I've got nothing against White -- I still remember watching her as a kid alongside Judge Smails and Captain Stubing on The Mary Tyler Moore Show -- and I caught the occasional episode of Golden Girls, but that was mostly to address my burgeoning fascination with older women ignited by one Rue McClanahan (that Blanche could rock the hell out of a pantsuit). And White's been a steady presence on television for over 30 years, from Mama's Family to Boston Legal. In spite of the fact most people became re-aware of her following her Super Bowl Snickers commercial (see, it's funny because she implied she was having sex with that guy's girlfriend), her career "resurgence" isn't really a Robert Forster/Jackie Brown kind of comeback.

Besides that, transforming a prim and proper septuagenarian into a foul mouthed old lady might be a mildly amusing concept, if they hadn't already gone to that well in 1999:

See, it's funny because she told the guy to suck her...oh, never mind.

You can't blame White for capitalizing on her new popularity, of course.
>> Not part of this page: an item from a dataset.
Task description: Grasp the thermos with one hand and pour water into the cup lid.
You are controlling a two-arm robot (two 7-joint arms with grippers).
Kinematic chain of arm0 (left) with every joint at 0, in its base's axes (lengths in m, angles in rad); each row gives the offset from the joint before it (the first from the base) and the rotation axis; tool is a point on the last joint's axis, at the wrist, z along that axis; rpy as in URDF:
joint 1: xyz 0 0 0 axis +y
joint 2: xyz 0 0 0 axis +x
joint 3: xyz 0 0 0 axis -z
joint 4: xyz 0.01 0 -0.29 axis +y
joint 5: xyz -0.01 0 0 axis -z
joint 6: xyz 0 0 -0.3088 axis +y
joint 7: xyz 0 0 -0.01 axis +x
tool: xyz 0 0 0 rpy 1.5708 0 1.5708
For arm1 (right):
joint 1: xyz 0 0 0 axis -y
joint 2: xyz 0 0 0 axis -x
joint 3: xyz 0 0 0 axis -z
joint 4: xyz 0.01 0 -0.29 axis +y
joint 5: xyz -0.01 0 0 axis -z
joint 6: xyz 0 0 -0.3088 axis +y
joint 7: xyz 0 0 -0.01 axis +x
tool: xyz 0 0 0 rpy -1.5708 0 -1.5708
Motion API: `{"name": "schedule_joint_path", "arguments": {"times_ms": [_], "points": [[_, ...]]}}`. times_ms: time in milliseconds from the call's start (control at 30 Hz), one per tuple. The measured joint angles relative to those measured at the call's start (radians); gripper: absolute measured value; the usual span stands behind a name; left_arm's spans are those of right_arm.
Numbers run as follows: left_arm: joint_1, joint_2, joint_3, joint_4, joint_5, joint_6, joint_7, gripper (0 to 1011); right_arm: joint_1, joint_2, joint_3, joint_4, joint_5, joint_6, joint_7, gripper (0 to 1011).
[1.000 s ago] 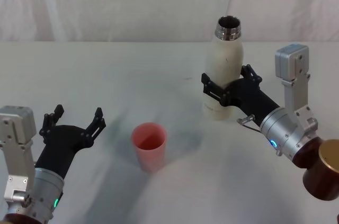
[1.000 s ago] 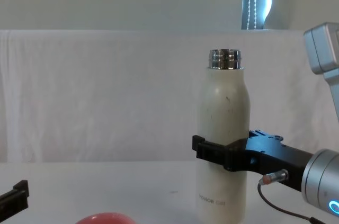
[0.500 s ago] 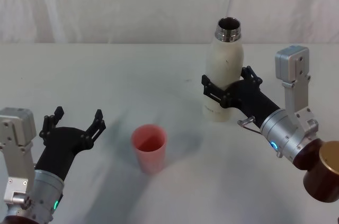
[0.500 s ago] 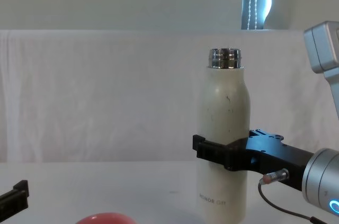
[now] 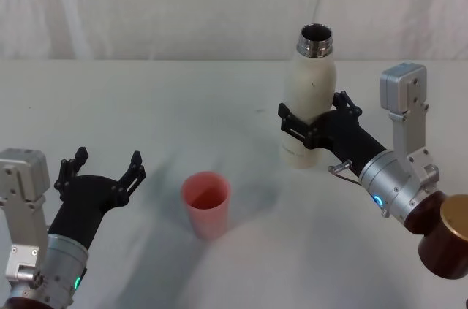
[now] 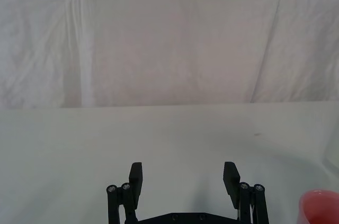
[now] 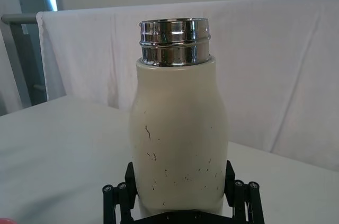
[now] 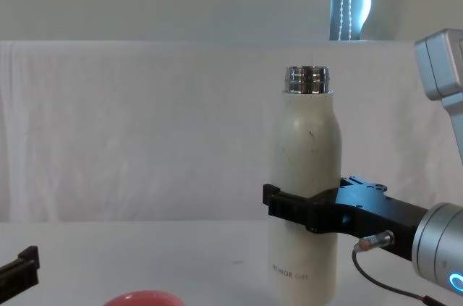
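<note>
Right gripper (image 5: 313,125) clamps the upright thermos (image 5: 308,101) (lettering (image 8: 292,273) visible from the chest); left gripper (image 5: 102,170) gapes empty.

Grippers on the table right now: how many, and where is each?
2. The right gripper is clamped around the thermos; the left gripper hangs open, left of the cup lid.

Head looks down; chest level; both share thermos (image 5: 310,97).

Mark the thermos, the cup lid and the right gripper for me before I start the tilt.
thermos (image 5: 309,108), head view, on the cream body above the clamp.
cup lid (image 5: 206,201), head view, on its salmon-red outer wall near the rim.
right gripper (image 5: 312,123), head view, midway between its fingertips, at the thermos's lower body.
</note>
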Motion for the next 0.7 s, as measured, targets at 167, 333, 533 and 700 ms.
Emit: {"name": "schedule_joint_path", "arguments": {"times_ms": [167, 333, 533, 700], "points": [[0.000, 0.000, 0.000, 0.000, 0.000, 0.000, 0.000, 1001, 0.000, 0.000, 0.000, 0.001, 0.000, 0.000, 0.000, 956], [0.000, 0.000, 0.000, 0.000, 0.000, 0.000, 0.000, 1001, 0.000, 0.000, 0.000, 0.001, 0.000, -0.001, 0.000, 956], [0.000, 0.000, 0.000, 0.000, 0.000, 0.000, 0.000, 1001, 0.000, 0.000, 0.000, 0.001, 0.000, -0.001, 0.000, 956], [0.000, 0.000, 0.000, 0.000, 0.000, 0.000, 0.000, 1001, 0.000, 0.000, 0.000, 0.001, 0.000, -0.001, 0.000, 956]]}}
She's 88 years old, and as William Hung or Gerardo could tell us, Americans are a fickle bunch, moving from one shiny media obsession to another faster than you can sing "I eat 'em raw like sushi." But frankly, it's time to start looking for the next elderly TV stateswoman to exploit for cheap laughs. Should it be Florence Henderson? Marion Ross? Or my personal favorite, Joyce DeWitt?

I so wanted to go with Isabel Sanford, but...she's dead.